- [THE TASK]: Reproduce, exactly and in full, only the lines below from the one containing "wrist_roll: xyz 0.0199" through the one containing "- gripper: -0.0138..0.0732".

[Records excerpted from a collection]

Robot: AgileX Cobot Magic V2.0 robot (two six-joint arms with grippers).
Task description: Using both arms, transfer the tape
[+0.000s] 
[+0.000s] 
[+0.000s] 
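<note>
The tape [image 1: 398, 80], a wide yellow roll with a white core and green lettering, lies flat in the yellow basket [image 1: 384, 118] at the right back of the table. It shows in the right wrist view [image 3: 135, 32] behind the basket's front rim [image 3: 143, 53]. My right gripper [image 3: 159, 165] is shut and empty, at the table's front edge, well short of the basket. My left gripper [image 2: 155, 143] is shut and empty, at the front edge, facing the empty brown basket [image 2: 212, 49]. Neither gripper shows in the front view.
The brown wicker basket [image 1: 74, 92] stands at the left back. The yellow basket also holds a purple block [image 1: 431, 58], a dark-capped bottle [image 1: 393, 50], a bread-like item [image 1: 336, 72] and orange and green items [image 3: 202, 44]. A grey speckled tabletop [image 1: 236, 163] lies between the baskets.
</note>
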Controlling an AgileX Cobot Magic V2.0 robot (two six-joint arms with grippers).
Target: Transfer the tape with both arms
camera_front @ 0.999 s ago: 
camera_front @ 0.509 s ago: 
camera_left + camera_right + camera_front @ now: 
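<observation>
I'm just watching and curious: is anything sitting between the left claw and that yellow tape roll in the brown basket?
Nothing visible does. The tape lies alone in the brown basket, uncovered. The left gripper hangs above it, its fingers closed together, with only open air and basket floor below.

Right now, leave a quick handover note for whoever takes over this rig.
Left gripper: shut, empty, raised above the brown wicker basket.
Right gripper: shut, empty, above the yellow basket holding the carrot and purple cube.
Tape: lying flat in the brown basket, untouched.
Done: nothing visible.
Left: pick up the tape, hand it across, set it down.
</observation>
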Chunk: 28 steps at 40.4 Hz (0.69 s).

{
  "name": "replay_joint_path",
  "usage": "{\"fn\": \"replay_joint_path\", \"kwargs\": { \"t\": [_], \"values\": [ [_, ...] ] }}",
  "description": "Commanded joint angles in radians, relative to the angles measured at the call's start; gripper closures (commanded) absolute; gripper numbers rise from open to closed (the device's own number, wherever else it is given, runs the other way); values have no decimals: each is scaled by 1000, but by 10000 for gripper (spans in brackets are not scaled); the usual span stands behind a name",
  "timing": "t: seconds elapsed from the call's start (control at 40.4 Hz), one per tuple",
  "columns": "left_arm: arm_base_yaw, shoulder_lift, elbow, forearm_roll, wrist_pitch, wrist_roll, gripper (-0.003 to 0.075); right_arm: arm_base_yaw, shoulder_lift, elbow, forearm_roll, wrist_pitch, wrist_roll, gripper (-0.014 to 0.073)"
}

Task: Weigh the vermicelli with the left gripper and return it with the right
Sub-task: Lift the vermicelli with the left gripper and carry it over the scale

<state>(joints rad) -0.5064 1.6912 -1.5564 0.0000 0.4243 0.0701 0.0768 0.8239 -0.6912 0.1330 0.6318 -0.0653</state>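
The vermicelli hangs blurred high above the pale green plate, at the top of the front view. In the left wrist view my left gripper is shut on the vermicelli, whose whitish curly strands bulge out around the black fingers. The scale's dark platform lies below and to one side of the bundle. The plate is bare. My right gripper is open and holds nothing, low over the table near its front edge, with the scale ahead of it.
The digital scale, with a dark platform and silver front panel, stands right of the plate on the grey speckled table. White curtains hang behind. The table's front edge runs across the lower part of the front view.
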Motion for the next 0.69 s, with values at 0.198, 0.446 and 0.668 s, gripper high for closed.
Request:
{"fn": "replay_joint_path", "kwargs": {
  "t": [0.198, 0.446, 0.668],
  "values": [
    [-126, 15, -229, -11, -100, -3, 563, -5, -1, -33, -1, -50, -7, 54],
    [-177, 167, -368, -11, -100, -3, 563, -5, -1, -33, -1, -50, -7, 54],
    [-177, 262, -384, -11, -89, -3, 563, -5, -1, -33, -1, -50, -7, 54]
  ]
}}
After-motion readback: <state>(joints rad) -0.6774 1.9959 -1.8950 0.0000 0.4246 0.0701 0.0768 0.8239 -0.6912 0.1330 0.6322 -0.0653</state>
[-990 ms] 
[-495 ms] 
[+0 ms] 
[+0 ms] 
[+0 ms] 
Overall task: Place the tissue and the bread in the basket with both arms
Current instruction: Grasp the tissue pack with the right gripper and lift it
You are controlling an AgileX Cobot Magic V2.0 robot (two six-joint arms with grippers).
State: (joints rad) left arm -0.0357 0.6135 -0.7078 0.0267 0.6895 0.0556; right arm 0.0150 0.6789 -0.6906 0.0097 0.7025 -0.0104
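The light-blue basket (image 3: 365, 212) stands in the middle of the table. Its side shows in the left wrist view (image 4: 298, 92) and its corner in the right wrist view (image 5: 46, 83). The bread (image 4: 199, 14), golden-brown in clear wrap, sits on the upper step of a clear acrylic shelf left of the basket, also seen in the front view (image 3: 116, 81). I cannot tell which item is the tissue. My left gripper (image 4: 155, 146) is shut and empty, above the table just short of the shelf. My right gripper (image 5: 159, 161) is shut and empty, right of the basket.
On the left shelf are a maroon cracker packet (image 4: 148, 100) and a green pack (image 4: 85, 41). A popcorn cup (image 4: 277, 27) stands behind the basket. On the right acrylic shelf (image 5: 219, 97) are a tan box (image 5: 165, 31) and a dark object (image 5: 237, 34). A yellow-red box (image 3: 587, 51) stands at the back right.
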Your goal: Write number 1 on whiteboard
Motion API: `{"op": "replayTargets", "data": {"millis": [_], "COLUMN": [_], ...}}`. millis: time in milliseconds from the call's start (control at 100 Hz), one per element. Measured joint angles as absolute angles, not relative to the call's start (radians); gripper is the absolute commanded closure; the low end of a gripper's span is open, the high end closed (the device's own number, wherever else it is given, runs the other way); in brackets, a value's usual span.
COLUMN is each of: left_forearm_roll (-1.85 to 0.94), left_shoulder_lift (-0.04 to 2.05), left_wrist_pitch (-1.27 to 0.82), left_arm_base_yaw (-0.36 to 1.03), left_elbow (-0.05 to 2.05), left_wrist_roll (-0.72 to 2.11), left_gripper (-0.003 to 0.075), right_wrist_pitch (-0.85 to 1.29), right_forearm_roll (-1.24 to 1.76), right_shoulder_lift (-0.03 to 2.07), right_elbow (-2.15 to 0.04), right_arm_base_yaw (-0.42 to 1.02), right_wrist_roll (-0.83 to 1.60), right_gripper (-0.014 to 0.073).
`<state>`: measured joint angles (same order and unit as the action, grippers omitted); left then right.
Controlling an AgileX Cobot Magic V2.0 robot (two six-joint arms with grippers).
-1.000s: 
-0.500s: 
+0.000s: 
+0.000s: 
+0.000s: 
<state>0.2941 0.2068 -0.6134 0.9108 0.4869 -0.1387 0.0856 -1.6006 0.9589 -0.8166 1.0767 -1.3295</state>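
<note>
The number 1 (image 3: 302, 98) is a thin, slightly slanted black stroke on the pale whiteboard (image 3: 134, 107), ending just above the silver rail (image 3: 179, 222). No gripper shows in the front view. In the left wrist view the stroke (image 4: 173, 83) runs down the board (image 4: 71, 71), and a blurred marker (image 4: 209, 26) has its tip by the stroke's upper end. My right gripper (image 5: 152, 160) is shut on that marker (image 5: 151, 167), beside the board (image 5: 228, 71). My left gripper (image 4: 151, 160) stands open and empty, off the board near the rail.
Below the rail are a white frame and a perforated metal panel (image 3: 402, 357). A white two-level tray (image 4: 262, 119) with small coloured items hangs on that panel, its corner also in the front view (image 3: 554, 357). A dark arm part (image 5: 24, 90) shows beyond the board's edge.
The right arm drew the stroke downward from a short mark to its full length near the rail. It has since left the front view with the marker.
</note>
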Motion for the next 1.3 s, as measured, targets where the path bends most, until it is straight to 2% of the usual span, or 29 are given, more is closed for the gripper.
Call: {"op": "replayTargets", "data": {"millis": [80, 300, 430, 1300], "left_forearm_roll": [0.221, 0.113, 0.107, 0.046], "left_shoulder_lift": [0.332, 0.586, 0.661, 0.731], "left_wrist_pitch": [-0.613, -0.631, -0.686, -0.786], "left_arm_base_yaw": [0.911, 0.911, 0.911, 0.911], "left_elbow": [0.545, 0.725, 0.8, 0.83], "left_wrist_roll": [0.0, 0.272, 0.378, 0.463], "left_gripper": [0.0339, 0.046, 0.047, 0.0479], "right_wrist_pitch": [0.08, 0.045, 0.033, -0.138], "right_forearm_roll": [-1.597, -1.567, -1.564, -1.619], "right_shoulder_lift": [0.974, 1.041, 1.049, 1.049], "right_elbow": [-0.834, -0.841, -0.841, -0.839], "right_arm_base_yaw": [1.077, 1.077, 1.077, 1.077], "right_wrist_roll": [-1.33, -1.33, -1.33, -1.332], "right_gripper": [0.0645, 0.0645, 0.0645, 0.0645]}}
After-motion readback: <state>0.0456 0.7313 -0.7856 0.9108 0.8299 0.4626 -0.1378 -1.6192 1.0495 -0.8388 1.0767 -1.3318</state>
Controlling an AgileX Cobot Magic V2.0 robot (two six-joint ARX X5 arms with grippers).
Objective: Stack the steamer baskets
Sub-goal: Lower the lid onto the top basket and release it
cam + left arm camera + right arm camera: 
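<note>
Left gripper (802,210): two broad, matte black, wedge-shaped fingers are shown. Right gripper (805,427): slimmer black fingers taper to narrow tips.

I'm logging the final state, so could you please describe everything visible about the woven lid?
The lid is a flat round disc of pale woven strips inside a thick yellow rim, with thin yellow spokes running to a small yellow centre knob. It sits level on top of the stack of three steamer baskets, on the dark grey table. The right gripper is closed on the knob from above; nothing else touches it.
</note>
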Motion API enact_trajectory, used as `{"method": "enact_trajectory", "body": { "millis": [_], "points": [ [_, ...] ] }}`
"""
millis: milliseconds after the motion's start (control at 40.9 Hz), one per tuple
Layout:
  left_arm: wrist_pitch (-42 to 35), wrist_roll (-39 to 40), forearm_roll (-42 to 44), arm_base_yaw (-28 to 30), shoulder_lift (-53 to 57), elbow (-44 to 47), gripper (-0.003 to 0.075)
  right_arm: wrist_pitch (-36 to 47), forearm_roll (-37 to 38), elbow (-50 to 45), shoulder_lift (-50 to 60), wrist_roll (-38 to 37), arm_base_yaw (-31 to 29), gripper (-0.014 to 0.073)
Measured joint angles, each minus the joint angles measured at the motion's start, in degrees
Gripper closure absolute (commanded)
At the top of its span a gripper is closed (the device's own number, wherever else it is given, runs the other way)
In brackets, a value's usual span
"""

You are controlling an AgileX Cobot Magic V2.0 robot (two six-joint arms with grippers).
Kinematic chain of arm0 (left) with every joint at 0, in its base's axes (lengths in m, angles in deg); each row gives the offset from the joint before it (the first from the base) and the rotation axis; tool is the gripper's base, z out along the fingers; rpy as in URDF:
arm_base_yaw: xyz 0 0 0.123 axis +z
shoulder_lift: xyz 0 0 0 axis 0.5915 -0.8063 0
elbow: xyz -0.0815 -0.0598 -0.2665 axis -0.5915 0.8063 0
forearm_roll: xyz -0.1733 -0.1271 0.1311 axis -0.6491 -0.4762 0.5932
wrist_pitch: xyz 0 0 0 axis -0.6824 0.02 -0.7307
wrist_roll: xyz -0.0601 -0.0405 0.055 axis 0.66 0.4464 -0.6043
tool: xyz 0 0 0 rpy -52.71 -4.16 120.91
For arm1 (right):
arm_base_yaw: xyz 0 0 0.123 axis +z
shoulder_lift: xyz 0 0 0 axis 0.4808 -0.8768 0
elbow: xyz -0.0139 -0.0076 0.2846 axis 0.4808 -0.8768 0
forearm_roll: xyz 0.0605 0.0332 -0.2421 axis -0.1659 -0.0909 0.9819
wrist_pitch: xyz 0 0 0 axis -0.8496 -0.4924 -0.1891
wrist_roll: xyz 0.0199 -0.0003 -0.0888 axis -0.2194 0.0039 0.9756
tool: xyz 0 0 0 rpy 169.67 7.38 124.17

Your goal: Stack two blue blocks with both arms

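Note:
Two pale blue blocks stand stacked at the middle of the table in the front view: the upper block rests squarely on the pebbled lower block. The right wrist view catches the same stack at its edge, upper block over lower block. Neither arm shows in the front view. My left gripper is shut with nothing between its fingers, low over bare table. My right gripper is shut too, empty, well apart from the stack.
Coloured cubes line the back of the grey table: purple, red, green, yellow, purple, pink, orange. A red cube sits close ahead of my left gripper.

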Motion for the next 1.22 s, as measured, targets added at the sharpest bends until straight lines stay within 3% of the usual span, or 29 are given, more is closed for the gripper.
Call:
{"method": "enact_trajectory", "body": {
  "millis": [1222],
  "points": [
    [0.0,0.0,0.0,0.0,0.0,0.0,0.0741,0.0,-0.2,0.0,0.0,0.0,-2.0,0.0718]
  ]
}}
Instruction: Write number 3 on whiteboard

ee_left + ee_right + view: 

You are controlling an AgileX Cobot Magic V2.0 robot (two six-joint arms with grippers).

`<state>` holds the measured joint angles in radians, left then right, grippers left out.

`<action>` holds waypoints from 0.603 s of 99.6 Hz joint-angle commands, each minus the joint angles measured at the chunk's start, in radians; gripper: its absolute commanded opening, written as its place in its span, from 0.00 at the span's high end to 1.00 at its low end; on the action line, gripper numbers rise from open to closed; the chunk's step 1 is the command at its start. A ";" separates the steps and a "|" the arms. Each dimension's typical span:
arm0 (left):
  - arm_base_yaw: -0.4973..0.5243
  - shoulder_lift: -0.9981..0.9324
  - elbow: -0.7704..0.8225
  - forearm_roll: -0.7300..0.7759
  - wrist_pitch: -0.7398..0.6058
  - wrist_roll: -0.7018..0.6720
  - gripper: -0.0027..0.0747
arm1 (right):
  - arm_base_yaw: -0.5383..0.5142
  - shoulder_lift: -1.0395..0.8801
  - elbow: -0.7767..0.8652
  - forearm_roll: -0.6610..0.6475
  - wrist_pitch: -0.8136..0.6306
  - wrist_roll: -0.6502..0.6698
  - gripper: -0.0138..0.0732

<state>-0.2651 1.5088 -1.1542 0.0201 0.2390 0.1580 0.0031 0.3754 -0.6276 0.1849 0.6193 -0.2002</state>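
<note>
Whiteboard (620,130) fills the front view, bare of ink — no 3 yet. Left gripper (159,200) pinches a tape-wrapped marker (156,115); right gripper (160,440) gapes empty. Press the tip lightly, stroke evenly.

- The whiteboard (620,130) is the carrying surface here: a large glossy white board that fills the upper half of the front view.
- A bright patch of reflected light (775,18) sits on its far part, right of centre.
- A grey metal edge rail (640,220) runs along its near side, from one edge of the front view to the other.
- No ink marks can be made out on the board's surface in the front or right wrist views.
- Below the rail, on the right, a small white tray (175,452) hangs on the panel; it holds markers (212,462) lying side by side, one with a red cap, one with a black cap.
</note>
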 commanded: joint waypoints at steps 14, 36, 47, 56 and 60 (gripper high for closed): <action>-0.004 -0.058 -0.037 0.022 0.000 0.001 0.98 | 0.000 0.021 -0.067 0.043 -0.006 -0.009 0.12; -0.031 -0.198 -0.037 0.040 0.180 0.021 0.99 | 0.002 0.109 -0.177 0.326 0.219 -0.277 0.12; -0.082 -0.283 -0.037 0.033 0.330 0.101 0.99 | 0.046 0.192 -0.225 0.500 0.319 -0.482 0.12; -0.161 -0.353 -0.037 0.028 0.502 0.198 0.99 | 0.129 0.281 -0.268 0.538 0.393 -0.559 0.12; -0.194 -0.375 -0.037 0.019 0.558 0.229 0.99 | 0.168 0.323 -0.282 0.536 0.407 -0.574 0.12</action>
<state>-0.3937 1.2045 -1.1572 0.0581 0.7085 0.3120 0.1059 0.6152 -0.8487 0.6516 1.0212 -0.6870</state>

- [SOLVED EXERCISE]:
wrist_roll: xyz 0.0199 -0.0003 -0.0888 axis -0.2194 0.0039 0.9756
tool: xyz 0 0 0 rpy 169.67 7.38 124.17

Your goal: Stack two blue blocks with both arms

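Note:
Two pale blue blocks stand stacked at the middle of the table in the front view: the upper block rests squarely on the pebbled lower block. The right wrist view catches the same stack at its edge, upper block over lower block. Neither arm shows in the front view. My left gripper is shut with nothing between its fingers, low over bare table. My right gripper is shut too, empty, well apart from the stack.
Coloured cubes line the back of the grey table: purple, red, green, yellow, purple, pink, orange. A red cube sits close ahead of my left gripper.
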
Motion for the next 1.22 s, as measured, targets added at the sharpest bends until straight lines stay within 3% of the usual span, or 29 are given, more is closed for the gripper.
Call:
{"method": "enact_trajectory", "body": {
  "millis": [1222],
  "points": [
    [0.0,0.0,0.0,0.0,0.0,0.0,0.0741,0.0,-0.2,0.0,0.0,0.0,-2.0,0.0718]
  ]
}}
Instruction: Write number 3 on whiteboard

ee_left + ee_right + view: 

You are controlling an AgileX Cobot Magic V2.0 robot (two six-joint arms with grippers).

`<state>` holds the measured joint angles in radians, left then right, grippers left out.

`<action>` holds waypoints from 0.603 s of 99.6 Hz joint-angle commands, each minus the joint angles measured at the chunk's start, in radians; gripper: its absolute commanded opening, written as its place in its span, from 0.00 at the span's high end to 1.00 at its low end; on the action line, gripper numbers rise from open to closed; the chunk's step 1 is the command at its start. A ";" separates the steps and a "|" the arms. Each dimension's typical span:
arm0 (left):
  - arm_base_yaw: -0.4973..0.5243
  - shoulder_lift: -0.9981..0.9324
  - elbow: -0.7704..0.8225
  - forearm_roll: -0.7300..0.7759
  - wrist_pitch: -0.7398..0.6058
  - wrist_roll: -0.7018..0.6720
  - gripper: -0.0027..0.0747
arm1 (right):
  - arm_base_yaw: -0.5383..0.5142
  - shoulder_lift: -1.0395..0.8801
  - elbow: -0.7767..0.8652
  - forearm_roll: -0.6610..0.6475
  - wrist_pitch: -0.8136..0.6306
  - wrist_roll: -0.6502..0.6698
  - gripper: -0.0138..0.0732

No further output is given for this exercise.